In 2012, Mongolia was living large in the global debt markets. The country sold $1.5 billion in sovereign debt, known as Chinggis Bonds (the Mongolian rendering of Genghis), that year to largely finance road projects across the country. When the boom went bust, the country's path to its current crisis was set.

In June elections, the Mongolian People's Party unseated the Democratic Party in a landslide election win, returning to office the party that ruled the former Soviet bloc satellite unopposed during the nation's Communist Era. In his acceptance speech, the country's new prime minister Erdenebat Jargaltulga didn't mince words about the task ahead. "The focus will be on urgent stabilization of the economy, plus fiscal discipline."


Then came the collapse of the currency this month.

The nation's finance minister, Choijilsuren Battogtokh, used a national television address to declare an economic crisis. Local media have carried reports of overcrowded hospitals and kindergartens as officials say they cannot afford to finish existing projects. Foreign exchange reserves tumbled to $1.3 billion at the end of June , a 23 percent decline from a year earlier.

Steep salary cuts of up to 60 percent are being forced on some staff on the state payroll. Money that's already allocated to buy office furniture is being recalled.

The central bank was forced to hike interest rates to defend the tugrik after lowering them in MayYields on 10-year government notes have jumped more than 2 percentage points since they were issued in 2012 and now trade above 7 percent. Soaring borrowing costs have fueled speculation the government may need aid from the International Monetary Fund, whose officials arrived in Ulaanbaatar for talks this week.

It isn't hard to find a cause for Mongolia's woes. Much of it can be pinned to an over reliance on demand for its deep reserves of copper, iron, coal and gold. The slowdown in China -- which takes more than 80 percent of Mongolia's exports -- is hurting the nation.

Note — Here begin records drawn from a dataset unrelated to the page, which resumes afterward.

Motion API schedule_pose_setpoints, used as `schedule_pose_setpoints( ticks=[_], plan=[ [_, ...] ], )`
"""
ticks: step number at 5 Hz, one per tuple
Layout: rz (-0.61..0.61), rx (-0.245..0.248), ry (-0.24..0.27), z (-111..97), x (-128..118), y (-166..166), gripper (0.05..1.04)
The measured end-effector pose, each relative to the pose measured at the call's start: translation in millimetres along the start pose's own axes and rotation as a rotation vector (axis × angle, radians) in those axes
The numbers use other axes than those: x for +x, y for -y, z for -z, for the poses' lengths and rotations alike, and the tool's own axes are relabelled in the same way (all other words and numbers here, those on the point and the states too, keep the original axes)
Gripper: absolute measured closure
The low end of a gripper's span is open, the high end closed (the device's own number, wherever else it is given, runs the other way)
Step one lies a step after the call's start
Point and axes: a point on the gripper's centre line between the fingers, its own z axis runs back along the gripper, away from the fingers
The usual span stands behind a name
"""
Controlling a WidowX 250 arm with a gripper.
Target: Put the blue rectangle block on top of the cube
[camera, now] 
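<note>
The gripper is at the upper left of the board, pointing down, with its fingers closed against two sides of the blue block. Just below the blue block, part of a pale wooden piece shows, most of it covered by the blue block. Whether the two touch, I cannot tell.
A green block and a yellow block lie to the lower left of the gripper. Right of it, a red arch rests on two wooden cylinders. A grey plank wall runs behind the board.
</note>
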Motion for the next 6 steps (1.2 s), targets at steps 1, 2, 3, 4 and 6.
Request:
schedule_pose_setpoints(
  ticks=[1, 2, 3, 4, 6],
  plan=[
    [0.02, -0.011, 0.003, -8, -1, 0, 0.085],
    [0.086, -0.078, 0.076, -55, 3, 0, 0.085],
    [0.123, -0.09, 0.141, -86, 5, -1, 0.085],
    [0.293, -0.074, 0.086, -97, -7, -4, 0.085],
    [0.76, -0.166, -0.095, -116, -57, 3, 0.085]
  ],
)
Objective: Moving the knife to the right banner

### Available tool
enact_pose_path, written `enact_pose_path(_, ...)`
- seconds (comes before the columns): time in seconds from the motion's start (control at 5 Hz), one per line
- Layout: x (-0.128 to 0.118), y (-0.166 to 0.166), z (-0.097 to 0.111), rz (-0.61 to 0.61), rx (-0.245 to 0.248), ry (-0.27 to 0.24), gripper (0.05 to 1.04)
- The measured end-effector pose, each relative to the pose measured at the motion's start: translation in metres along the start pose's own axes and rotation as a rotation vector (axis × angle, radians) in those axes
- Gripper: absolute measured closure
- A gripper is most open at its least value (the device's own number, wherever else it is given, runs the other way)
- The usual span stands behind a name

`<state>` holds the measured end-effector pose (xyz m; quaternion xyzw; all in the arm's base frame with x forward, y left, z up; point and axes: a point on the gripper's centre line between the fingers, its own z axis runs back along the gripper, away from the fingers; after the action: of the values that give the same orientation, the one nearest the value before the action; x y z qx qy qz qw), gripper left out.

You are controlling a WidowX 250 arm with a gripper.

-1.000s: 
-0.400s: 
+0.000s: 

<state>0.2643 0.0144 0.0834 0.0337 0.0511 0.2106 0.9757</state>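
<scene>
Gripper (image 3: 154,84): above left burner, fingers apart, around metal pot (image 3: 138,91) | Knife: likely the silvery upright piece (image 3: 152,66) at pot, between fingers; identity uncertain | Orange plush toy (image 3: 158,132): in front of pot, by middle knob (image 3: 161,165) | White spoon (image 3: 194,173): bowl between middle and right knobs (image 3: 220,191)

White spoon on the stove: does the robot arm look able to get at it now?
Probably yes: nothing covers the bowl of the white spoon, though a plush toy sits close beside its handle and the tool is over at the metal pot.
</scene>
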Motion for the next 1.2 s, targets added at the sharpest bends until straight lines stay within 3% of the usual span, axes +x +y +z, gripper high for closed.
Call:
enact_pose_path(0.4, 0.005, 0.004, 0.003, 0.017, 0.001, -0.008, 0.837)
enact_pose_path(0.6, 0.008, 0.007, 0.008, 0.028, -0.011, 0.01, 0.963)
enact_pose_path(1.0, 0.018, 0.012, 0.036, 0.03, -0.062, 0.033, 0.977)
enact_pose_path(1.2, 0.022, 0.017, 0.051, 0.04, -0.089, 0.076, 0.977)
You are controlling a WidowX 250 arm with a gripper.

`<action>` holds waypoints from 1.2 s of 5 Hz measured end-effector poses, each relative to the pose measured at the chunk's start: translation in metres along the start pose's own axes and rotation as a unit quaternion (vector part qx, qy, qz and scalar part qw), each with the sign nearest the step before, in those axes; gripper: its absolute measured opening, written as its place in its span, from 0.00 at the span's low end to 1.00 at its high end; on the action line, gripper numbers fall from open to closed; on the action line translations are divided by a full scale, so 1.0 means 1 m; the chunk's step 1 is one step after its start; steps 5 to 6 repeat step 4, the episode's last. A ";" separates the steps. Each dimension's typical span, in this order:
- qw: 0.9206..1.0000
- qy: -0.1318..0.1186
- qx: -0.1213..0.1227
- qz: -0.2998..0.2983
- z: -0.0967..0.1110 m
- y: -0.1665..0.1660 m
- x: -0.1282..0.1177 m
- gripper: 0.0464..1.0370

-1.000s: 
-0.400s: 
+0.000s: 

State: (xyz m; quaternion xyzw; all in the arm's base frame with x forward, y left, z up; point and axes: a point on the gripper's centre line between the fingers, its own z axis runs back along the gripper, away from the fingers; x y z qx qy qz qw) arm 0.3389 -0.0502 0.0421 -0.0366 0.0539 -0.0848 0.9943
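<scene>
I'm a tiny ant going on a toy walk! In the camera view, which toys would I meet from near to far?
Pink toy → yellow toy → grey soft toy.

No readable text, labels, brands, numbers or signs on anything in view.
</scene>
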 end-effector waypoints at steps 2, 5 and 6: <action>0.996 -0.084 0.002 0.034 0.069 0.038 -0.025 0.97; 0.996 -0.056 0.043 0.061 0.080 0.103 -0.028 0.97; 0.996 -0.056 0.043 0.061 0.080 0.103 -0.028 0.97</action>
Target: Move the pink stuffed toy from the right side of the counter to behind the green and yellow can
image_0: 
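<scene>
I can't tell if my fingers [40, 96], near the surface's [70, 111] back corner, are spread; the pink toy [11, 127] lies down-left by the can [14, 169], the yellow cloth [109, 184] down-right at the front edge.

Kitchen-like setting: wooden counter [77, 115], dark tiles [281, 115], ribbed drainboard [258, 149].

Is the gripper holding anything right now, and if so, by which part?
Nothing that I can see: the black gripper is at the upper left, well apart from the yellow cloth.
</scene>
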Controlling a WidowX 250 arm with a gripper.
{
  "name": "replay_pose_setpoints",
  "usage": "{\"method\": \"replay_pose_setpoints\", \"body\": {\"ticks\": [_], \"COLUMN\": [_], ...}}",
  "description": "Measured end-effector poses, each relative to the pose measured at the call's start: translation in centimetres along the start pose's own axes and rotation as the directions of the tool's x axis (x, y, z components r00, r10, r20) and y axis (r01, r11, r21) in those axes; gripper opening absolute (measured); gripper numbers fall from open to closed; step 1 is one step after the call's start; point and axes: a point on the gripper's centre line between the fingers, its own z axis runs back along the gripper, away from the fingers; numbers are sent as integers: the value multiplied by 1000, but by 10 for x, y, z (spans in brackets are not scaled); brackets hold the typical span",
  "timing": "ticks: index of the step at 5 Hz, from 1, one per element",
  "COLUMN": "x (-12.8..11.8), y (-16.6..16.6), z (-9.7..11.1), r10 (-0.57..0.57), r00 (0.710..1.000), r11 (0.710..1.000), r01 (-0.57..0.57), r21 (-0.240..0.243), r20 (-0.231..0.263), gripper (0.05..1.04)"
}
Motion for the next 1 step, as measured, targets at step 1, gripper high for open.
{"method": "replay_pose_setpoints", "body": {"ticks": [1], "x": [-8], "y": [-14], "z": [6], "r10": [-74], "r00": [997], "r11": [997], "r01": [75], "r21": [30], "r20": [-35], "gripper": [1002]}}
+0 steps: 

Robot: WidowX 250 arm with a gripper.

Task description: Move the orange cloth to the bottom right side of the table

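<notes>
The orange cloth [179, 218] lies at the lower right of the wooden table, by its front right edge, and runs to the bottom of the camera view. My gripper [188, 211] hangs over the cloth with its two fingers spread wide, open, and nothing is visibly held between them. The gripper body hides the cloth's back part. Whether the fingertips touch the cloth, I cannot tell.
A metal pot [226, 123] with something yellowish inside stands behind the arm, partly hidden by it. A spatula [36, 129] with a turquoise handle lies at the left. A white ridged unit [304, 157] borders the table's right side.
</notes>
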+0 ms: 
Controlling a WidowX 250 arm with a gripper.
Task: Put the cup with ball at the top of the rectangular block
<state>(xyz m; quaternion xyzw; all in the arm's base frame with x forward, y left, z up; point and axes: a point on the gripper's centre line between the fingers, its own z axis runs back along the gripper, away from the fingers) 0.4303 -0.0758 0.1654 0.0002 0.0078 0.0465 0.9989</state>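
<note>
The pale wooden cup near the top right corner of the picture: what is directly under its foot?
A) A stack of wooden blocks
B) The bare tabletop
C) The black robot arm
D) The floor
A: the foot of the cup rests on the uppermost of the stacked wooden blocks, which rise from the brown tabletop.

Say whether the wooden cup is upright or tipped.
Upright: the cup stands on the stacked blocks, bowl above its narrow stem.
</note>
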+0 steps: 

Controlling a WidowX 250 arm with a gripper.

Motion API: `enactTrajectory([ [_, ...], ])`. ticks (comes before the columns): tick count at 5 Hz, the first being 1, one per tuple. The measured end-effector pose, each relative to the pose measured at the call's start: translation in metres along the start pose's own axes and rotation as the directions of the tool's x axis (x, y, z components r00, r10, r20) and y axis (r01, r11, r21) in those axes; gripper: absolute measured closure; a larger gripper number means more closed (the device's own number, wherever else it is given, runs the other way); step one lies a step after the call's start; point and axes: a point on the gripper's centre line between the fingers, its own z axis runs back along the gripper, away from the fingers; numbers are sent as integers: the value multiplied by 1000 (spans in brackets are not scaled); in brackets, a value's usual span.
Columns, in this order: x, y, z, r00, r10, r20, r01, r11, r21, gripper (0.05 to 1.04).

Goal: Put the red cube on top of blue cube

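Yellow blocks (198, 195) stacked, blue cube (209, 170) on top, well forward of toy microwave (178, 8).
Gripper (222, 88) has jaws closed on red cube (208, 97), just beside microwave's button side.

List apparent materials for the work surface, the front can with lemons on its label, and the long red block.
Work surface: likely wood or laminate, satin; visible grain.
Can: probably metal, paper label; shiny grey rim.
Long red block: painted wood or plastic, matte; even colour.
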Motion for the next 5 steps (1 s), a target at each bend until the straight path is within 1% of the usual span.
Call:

"That all spells bad news for Mongolia, which doesn't have an easy plan B," said Kerry Brown, a professor of Chinese studies and director of the Lau China Institute at King's College London. "It has very little services, and largely relies on agriculture as a backup. It is also of course very very sensitive about being over reliant on China, because of the complex and fractious history."

Investors were then rattled when the finance minister unveiled forecasts showing that the country's ratio of government debt to gross domestic product will reach 78 percent this year. This would take the country's debt-to-GDP ratio close to that of Ukraine, which had to restructure its dollar debt last year and still has an 18 percent probability of default, according to a Bloomberg measure.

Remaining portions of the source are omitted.